- THE TASK
Give again, word for word, each line from the top of the listing through the line that holds "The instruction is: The".
### PROVIDED RECORDS
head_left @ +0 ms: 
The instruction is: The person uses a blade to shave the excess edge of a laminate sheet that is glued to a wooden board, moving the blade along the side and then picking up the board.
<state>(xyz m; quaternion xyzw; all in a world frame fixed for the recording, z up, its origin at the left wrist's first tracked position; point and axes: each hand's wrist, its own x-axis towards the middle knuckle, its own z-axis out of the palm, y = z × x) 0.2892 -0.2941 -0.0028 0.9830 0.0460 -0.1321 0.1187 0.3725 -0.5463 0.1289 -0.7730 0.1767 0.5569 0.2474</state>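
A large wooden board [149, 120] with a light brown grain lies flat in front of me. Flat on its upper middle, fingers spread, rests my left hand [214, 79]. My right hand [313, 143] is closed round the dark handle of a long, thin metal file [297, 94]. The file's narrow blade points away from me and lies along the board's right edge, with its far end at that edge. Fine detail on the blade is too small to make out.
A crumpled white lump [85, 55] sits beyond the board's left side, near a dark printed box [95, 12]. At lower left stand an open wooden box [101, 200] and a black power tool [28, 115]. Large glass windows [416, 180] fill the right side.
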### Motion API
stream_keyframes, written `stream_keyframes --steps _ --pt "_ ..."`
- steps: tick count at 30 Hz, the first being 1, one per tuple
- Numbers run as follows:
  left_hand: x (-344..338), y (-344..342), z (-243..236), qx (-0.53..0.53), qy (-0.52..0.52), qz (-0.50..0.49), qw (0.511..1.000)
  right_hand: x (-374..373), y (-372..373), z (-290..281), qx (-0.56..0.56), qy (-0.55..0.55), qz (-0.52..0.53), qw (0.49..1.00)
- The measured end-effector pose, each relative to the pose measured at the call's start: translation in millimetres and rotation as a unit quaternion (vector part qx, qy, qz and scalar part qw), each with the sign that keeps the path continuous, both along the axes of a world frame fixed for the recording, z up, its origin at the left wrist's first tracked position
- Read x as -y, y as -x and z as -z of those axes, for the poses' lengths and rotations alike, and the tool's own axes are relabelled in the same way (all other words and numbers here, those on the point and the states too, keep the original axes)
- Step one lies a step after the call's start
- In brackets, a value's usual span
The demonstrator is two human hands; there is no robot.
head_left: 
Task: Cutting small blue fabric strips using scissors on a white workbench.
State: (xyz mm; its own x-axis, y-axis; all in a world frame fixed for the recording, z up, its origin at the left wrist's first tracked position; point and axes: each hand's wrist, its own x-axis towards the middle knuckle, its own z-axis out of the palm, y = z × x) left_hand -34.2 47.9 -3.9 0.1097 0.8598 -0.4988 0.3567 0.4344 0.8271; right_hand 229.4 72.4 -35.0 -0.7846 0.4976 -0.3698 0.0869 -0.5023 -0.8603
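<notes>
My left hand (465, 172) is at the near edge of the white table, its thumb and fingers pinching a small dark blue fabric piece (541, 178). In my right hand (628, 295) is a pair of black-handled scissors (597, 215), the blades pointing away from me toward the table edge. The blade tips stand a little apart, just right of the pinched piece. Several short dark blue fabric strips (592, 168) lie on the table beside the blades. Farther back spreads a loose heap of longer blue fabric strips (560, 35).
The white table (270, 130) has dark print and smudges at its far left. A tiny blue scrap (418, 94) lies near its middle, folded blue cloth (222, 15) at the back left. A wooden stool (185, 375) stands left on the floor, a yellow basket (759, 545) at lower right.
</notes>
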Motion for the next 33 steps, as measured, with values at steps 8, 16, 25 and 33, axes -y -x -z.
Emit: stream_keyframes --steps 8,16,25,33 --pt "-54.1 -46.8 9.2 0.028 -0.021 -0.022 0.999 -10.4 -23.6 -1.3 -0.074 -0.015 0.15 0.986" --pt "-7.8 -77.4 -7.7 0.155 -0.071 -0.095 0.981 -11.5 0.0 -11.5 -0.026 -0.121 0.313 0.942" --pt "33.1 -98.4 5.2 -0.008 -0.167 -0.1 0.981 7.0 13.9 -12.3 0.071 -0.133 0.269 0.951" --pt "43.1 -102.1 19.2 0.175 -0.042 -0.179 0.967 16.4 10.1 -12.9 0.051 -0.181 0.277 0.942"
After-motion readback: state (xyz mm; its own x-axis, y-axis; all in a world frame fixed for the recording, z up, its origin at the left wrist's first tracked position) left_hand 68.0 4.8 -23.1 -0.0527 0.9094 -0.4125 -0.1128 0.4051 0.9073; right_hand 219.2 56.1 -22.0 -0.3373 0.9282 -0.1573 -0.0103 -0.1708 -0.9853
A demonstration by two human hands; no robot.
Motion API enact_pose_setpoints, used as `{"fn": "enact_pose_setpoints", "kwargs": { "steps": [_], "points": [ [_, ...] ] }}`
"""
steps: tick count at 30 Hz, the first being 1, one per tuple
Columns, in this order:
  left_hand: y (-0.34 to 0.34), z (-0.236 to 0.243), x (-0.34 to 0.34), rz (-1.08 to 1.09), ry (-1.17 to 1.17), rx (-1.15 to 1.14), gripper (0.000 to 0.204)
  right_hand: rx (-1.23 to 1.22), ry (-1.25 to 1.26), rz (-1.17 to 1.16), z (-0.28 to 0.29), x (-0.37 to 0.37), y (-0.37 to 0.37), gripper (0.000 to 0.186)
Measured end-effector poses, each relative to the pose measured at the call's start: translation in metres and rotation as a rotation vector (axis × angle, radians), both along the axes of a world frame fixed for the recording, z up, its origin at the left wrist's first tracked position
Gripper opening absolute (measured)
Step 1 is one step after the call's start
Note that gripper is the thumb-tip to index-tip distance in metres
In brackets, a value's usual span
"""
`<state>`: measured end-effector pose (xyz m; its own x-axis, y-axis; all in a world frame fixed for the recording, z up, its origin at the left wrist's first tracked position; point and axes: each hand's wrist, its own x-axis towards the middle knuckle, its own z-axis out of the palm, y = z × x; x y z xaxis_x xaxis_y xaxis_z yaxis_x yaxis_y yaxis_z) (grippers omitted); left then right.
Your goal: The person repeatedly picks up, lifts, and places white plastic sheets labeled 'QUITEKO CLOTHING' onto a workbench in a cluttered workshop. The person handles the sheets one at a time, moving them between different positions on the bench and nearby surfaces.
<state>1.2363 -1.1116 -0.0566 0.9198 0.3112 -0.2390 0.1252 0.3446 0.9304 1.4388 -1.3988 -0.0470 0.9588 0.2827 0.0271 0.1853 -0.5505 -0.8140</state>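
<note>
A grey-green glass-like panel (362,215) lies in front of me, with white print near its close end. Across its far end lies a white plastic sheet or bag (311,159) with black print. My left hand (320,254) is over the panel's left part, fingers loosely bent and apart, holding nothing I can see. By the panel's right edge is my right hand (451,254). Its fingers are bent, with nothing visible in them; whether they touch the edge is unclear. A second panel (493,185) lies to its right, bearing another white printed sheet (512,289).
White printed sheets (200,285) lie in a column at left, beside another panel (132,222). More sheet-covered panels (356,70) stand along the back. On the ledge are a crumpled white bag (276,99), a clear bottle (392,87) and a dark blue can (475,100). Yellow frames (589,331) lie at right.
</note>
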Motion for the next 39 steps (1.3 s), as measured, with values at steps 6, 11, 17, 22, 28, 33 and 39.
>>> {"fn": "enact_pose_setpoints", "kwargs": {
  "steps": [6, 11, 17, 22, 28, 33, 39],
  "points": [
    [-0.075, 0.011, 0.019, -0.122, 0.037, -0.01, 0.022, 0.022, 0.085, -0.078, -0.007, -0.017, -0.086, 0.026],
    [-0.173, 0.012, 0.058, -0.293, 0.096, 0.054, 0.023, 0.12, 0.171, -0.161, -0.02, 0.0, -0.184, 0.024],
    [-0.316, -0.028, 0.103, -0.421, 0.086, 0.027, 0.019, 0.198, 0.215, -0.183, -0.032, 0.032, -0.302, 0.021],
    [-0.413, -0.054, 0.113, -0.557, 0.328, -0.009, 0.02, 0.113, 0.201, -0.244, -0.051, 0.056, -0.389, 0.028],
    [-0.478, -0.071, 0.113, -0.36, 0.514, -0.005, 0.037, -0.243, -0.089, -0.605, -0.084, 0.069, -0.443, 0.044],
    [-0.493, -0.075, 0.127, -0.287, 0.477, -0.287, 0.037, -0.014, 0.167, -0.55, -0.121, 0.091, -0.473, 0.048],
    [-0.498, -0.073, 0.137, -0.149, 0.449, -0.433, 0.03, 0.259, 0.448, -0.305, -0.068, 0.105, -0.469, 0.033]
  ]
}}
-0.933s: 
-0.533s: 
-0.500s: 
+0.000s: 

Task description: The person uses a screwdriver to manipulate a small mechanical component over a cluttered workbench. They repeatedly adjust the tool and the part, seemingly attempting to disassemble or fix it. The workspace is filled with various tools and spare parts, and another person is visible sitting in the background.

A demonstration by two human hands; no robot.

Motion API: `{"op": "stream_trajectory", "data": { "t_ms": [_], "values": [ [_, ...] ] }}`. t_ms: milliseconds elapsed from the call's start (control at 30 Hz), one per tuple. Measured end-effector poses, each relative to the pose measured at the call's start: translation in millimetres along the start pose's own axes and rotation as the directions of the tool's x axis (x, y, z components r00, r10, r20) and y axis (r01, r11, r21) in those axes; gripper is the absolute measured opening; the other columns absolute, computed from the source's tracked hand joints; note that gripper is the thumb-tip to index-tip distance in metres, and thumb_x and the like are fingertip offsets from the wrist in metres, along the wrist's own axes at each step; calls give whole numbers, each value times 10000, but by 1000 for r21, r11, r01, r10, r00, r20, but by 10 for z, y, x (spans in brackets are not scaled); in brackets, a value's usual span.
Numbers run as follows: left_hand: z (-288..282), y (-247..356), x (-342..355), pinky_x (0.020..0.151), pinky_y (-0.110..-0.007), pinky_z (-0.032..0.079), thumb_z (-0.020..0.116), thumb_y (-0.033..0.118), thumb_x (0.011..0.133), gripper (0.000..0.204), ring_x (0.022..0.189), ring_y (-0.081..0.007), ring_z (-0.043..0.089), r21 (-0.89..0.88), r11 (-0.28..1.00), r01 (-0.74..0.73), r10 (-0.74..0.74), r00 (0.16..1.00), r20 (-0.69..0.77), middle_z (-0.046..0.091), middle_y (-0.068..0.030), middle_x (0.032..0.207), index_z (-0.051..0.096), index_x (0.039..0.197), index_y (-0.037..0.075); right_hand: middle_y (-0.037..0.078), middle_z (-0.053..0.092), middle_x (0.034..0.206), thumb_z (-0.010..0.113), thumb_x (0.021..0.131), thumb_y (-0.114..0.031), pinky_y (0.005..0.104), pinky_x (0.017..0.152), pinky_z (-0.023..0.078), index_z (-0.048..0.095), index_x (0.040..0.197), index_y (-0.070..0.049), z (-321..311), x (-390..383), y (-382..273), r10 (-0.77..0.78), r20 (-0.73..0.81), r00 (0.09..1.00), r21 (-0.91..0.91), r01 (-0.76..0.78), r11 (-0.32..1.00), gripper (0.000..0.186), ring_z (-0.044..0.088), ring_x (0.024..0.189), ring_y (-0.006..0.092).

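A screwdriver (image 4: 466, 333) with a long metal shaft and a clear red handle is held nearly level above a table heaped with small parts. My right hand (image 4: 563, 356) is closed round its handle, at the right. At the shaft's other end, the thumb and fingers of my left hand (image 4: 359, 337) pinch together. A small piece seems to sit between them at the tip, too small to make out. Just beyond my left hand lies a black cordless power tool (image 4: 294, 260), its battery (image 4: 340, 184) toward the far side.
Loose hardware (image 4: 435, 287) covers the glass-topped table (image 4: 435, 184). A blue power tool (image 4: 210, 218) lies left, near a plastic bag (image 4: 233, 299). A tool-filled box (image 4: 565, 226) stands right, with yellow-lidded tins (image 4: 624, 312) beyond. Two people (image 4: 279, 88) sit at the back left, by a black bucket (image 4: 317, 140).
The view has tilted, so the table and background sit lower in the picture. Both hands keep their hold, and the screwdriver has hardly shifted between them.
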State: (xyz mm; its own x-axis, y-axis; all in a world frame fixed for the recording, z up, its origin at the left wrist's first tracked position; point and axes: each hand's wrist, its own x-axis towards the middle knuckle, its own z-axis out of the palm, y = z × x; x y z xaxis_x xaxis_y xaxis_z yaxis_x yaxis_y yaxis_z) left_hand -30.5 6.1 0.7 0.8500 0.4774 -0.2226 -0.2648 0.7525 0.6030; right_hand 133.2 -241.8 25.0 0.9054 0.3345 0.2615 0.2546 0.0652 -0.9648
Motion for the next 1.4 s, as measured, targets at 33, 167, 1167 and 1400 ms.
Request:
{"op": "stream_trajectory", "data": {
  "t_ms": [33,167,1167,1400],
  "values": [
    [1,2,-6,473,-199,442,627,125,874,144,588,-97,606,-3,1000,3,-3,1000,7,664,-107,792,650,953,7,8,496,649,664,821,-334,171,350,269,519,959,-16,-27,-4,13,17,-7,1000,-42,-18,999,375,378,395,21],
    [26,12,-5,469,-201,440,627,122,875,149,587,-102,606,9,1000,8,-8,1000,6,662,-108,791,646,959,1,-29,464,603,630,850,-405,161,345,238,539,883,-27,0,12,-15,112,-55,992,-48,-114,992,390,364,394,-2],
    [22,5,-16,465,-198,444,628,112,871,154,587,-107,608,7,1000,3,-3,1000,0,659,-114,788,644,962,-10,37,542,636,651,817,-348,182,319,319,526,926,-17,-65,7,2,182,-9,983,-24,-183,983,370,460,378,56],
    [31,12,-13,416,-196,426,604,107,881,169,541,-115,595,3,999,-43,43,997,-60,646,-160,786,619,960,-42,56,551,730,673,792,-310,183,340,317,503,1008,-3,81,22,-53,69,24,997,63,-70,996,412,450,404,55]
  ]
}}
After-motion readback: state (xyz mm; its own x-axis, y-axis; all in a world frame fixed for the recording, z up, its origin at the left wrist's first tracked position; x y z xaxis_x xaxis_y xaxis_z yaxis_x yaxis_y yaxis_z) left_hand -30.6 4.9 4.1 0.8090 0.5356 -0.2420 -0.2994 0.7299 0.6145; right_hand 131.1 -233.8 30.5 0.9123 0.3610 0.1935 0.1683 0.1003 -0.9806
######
- RESULT
head_left @ +0 ms: 
The instruction is: The person uses a blade to shave the excess edge of a laminate sheet that is glued to a wooden board, moving the blade along the side and then picking up the board.

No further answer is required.